ODS Queries ODS timeseries support aggregation and alerting:

  • Monitor P99 latency for SLA compliance
  • Track error rates for alerting
  • Compare metrics across deployments
  • Analyze capacity and scaling needs

Integration with Deployment

Monitoring configuration is specified via command-line arguments and configuration files:

Command-Line Flags

  • --fb303-thrift-port - Enable FB303 service
  • --prometheus-host-port - Export Prometheus metrics
  • --scuba-dataset - Scuba table name
  • --cache-mode - Caching configuration (affects cache metrics)

Configuration Files Observability configuration (scm/mononoke/observability/observability_config) controls:

  • Scuba verbosity levels
  • Verbose sessions/usernames
  • Sampling rates

Configuration is loaded via cached_config and can be updated without restarting servers.

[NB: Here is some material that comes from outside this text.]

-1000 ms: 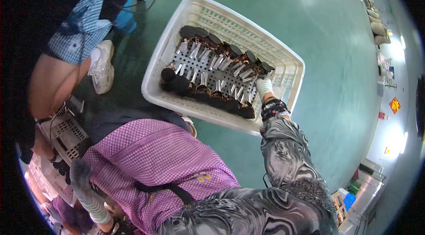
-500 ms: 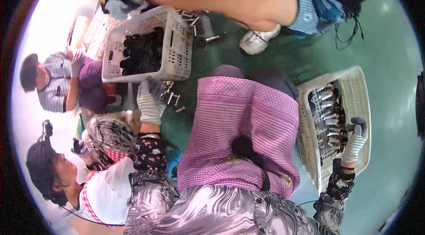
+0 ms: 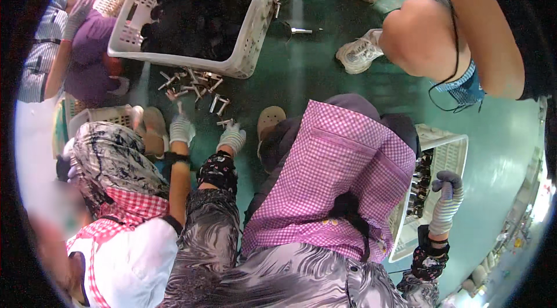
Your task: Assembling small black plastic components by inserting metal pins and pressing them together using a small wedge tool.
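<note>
On my feed I count at least five crates (image 3: pixel 248 38), over six metal pieces (image 3: pixel 214 103), one purple checked apron (image 3: pixel 342 157) and the wearer's two gloved hands (image 3: pixel 232 137) (image 3: pixel 448 200).

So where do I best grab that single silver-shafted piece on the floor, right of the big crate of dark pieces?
By its silver shaft, with the left hand from above on the near side. The shaft is slim, lies flat and points away from the crate, so a pinch across it should probably work; the dark end looks broader.
</note>
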### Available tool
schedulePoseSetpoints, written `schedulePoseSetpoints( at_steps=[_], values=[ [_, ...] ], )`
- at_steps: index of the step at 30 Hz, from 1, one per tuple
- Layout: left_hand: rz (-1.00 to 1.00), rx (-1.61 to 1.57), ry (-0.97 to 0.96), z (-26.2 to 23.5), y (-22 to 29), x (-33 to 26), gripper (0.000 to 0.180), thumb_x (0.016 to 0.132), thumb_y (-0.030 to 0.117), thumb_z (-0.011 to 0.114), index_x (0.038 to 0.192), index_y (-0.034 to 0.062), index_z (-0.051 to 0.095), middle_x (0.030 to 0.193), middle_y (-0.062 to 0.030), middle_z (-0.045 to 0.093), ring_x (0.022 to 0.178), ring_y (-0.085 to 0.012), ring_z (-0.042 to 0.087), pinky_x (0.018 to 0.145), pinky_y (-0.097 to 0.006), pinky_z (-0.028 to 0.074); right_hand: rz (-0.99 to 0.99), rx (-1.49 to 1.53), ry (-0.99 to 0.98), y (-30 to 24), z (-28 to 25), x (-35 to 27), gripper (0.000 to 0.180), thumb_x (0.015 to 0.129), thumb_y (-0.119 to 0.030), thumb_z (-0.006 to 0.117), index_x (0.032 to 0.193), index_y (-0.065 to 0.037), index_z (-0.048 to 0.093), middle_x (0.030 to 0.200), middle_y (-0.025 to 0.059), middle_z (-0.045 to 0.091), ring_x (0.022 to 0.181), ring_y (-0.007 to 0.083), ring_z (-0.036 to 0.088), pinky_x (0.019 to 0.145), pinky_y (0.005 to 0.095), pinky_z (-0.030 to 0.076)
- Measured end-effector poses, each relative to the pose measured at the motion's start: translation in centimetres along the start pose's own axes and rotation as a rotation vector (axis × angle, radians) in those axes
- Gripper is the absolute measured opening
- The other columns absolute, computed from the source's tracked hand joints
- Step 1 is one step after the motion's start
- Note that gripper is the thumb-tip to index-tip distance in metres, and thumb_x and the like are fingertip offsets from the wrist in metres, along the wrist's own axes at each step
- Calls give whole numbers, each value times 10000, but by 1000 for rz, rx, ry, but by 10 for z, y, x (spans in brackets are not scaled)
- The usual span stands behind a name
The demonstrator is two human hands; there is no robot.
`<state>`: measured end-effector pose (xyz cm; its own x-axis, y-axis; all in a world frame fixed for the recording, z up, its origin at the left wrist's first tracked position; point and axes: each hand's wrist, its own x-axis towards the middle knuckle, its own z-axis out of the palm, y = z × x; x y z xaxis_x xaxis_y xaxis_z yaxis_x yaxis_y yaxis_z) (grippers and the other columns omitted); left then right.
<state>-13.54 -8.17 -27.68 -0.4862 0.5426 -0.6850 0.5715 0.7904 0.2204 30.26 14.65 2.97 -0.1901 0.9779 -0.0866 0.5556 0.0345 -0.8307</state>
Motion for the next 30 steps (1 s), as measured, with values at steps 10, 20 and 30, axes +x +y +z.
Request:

Relationship to Architecture

The monitoring system reflects Mononoke's layered architecture:

Service Layer - HTTP middleware logs requests, updates per-endpoint metrics

API Layer - Scuba samples include high-level operation types

Feature Layer - Features log specific events (pushrebase conflicts, derivation completion)

Repository Layer - Facets update performance counters (blob operations, cache hits)

Storage Layer - Blobstore implementations track latency and throughput

This layering allows monitoring at multiple granularities, from high-level service health to detailed storage operations.